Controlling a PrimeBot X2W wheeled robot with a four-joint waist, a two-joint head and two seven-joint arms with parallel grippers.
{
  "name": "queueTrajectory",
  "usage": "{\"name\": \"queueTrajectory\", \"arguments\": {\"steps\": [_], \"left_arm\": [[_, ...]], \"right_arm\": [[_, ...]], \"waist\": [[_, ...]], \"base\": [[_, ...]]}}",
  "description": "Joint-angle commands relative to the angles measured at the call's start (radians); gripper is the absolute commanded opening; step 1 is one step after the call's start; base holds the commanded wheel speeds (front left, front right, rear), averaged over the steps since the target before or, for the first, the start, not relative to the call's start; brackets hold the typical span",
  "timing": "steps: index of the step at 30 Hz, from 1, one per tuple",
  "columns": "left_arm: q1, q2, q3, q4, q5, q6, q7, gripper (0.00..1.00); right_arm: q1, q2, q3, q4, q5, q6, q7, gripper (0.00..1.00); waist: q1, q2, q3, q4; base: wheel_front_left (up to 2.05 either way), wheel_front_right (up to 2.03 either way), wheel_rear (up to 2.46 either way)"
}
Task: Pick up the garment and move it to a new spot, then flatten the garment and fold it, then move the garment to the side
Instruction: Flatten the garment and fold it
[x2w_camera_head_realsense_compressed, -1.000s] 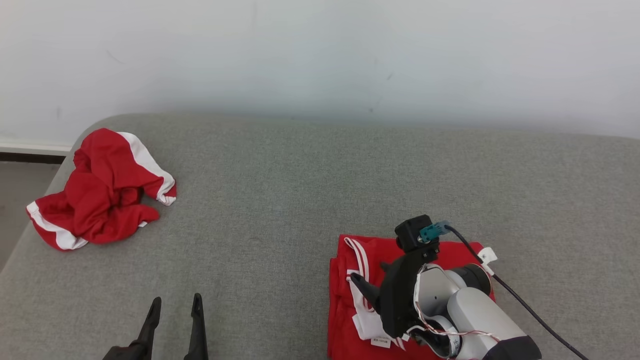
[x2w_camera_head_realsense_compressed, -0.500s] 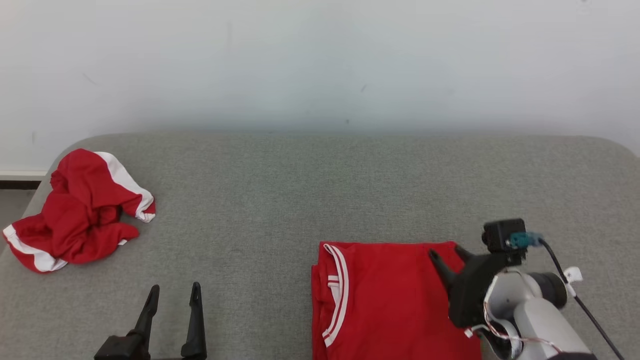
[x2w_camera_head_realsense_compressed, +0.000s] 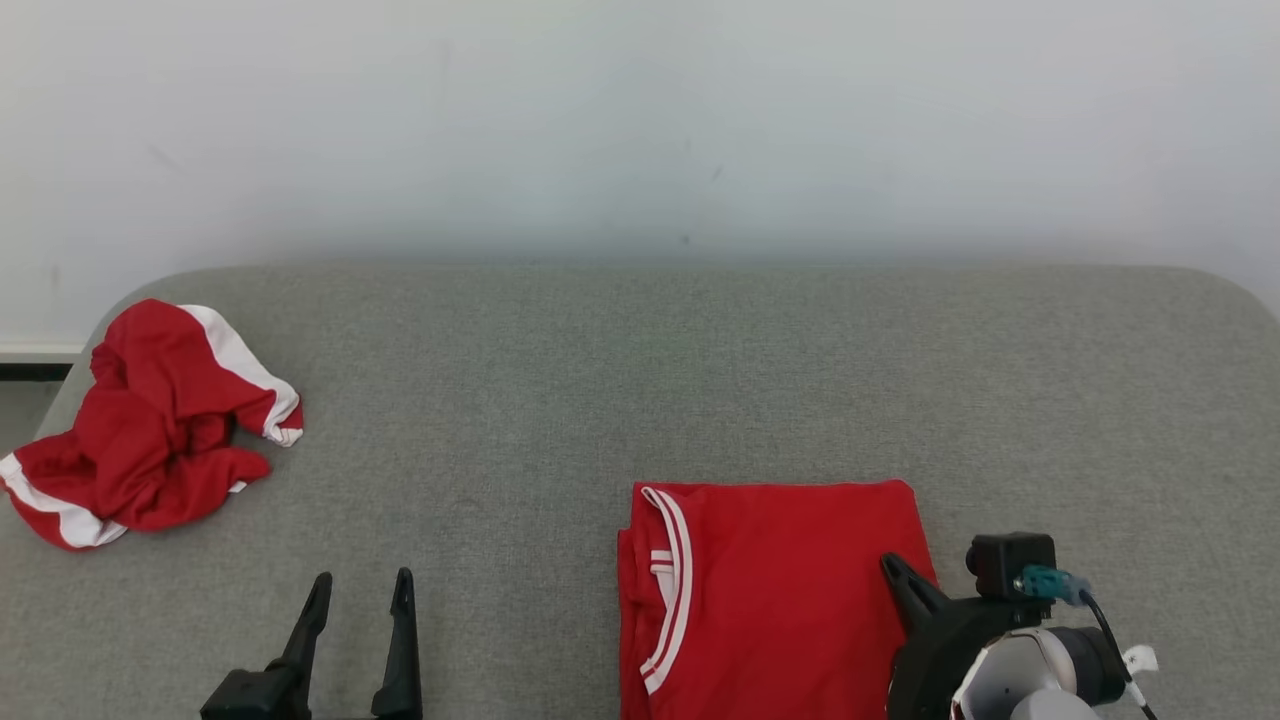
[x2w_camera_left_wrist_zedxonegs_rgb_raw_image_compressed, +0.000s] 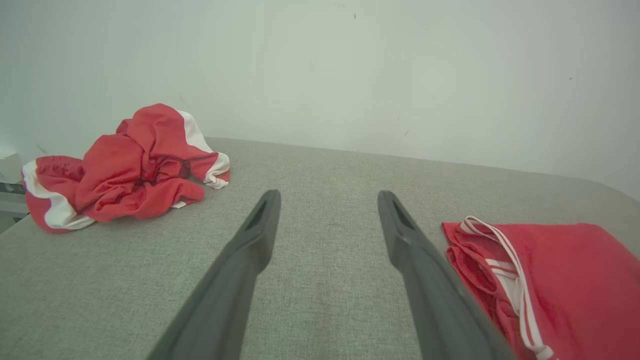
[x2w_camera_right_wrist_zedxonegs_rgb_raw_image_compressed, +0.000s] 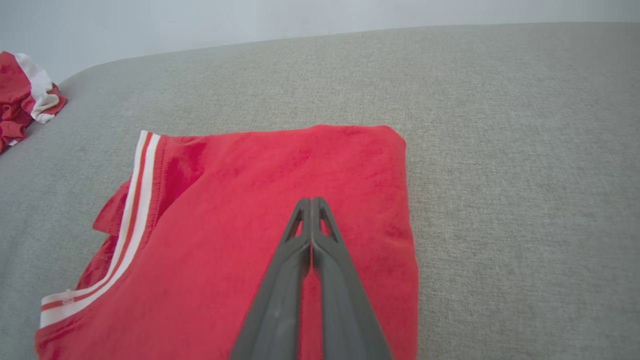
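The garment (x2w_camera_head_realsense_compressed: 780, 590), red with a white-striped collar at its left edge, lies folded into a flat rectangle on the grey cushion (x2w_camera_head_realsense_compressed: 640, 380). It also shows in the left wrist view (x2w_camera_left_wrist_zedxonegs_rgb_raw_image_compressed: 560, 280) and the right wrist view (x2w_camera_right_wrist_zedxonegs_rgb_raw_image_compressed: 260, 210). My right gripper (x2w_camera_head_realsense_compressed: 888, 563) hovers over the garment's right part, fingers pressed together (x2w_camera_right_wrist_zedxonegs_rgb_raw_image_compressed: 311, 201) with no cloth between them. My left gripper (x2w_camera_head_realsense_compressed: 362, 580) stands open over bare cushion to the garment's left, its fingers wide apart (x2w_camera_left_wrist_zedxonegs_rgb_raw_image_compressed: 327, 197) and holding nothing.
A second red and white garment (x2w_camera_head_realsense_compressed: 150, 420) lies crumpled at the cushion's far left edge (x2w_camera_left_wrist_zedxonegs_rgb_raw_image_compressed: 125, 165), well away from both grippers. A white wall (x2w_camera_head_realsense_compressed: 640, 120) rises behind the cushion. The cushion drops off at the left, by a strip of floor.
My right gripper has drawn back from the garment's collar side to its right edge and lower, and its fingers have shut. The garment now lies flat. The head camera shifted too.
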Motion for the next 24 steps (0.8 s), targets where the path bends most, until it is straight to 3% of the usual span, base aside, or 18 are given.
{"name": "queueTrajectory", "arguments": {"steps": [1, 2, 3, 11, 18, 24], "left_arm": [[0.012, 0.001, 0.005, 0.003, -0.004, -0.003, -0.001, 1.0], [0.019, 0.001, 0.009, 0.003, -0.004, -0.002, -0.001, 1.0], [0.031, 0.001, 0.016, 0.0, -0.007, -0.001, -0.001, 1.0], [0.074, 0.0, 0.055, -0.024, -0.017, 0.007, -0.001, 1.0], [0.104, 0.001, 0.084, -0.045, -0.025, 0.008, -0.001, 1.0], [0.117, 0.001, 0.094, -0.052, -0.034, 0.018, -0.001, 1.0]], "right_arm": [[0.031, 0.007, -0.007, -0.019, -0.006, -0.002, -0.042, 0.0], [0.043, 0.011, -0.008, -0.032, -0.008, -0.002, -0.062, 0.0], [0.065, 0.016, -0.01, -0.054, -0.003, -0.002, -0.093, 0.98], [0.131, 0.019, -0.003, -0.165, 0.002, -0.002, -0.181, 1.0], [0.18, -0.029, -0.01, -0.244, 0.0, -0.002, -0.246, 1.0], [0.205, -0.07, -0.025, -0.24, 0.016, -0.002, -0.282, 1.0]], "waist": [[0.0, -0.0001, -0.01, -0.009], [0.0, -0.0001, -0.016, -0.015], [0.0, -0.0001, -0.026, -0.028], [0.0, -0.0001, -0.055, -0.096], [0.0, -0.0001, -0.071, -0.158], [0.0, -0.0001, -0.083, -0.185]], "base": [[0.0, 0.0, 0.0], [0.0, 0.0, 0.0], [0.0, 0.0, 0.0], [0.0, 0.0, 0.0], [0.0, 0.0, 0.0], [0.0, 0.0, 0.0]]}}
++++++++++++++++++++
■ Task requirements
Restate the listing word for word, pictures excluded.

■ Finished exercise
Controlling a PrimeBot X2W wheeled robot with a four-joint waist, a two-joint head and two seven-joint arms with parallel grippers.
{
  "name": "queueTrajectory",
  "usage": "{\"name\": \"queueTrajectory\", \"arguments\": {\"steps\": [_], \"left_arm\": [[_, ...]], \"right_arm\": [[_, ...]], \"waist\": [[_, ...]], \"base\": [[_, ...]]}}",
  "description": "Joint-angle commands relative to the angles measured at the call's start (radians); gripper is the absolute commanded opening; step 1 is one step after the call's start; base holds the commanded wheel speeds (front left, front right, rear), averaged over the steps since the target before or, for the first, the start, not relative to the call's start; brackets hold the typical span",
  "timing": "steps: index of the step at 30 Hz, from 1, one per tuple",
  "columns": "left_arm: q1, q2, q3, q4, q5, q6, q7, gripper (0.00..1.00); right_arm: q1, q2, q3, q4, q5, q6, q7, gripper (0.00..1.00); waist: q1, q2, q3, q4; base: wheel_front_left (up to 2.05 either way), wheel_front_right (up to 2.03 either way), wheel_rear (up to 2.46 either way)"
}
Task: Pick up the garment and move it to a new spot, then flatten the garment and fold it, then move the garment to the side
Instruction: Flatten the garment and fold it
[x2w_camera_head_realsense_compressed, -1.000s] 
[x2w_camera_head_realsense_compressed, -0.500s] 
[x2w_camera_head_realsense_compressed, +0.000s] 
[x2w_camera_left_wrist_zedxonegs_rgb_raw_image_compressed, +0.000s] 
[x2w_camera_right_wrist_zedxonegs_rgb_raw_image_compressed, +0.000s] 
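The garment (x2w_camera_head_realsense_compressed: 780, 590), red with a white-striped collar at its left edge, lies folded into a flat rectangle on the grey cushion (x2w_camera_head_realsense_compressed: 640, 380). It also shows in the left wrist view (x2w_camera_left_wrist_zedxonegs_rgb_raw_image_compressed: 560, 280) and the right wrist view (x2w_camera_right_wrist_zedxonegs_rgb_raw_image_compressed: 260, 210). My right gripper (x2w_camera_head_realsense_compressed: 888, 563) hovers over the garment's right part, fingers pressed together (x2w_camera_right_wrist_zedxonegs_rgb_raw_image_compressed: 311, 201) with no cloth between them. My left gripper (x2w_camera_head_realsense_compressed: 362, 580) stands open over bare cushion to the garment's left, its fingers wide apart (x2w_camera_left_wrist_zedxonegs_rgb_raw_image_compressed: 327, 197) and holding nothing.
A second red and white garment (x2w_camera_head_realsense_compressed: 150, 420) lies crumpled at the cushion's far left edge (x2w_camera_left_wrist_zedxonegs_rgb_raw_image_compressed: 125, 165), well away from both grippers. A white wall (x2w_camera_head_realsense_compressed: 640, 120) rises behind the cushion. The cushion drops off at the left, by a strip of floor.
My right gripper has drawn back from the garment's collar side to its right edge and lower, and its fingers have shut. The garment now lies flat. The head camera shifted too.
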Motion for the next 24 steps (0.8 s), targets where the path bends most, until it is straight to 3% of the usual span, base aside, or 18 are given.
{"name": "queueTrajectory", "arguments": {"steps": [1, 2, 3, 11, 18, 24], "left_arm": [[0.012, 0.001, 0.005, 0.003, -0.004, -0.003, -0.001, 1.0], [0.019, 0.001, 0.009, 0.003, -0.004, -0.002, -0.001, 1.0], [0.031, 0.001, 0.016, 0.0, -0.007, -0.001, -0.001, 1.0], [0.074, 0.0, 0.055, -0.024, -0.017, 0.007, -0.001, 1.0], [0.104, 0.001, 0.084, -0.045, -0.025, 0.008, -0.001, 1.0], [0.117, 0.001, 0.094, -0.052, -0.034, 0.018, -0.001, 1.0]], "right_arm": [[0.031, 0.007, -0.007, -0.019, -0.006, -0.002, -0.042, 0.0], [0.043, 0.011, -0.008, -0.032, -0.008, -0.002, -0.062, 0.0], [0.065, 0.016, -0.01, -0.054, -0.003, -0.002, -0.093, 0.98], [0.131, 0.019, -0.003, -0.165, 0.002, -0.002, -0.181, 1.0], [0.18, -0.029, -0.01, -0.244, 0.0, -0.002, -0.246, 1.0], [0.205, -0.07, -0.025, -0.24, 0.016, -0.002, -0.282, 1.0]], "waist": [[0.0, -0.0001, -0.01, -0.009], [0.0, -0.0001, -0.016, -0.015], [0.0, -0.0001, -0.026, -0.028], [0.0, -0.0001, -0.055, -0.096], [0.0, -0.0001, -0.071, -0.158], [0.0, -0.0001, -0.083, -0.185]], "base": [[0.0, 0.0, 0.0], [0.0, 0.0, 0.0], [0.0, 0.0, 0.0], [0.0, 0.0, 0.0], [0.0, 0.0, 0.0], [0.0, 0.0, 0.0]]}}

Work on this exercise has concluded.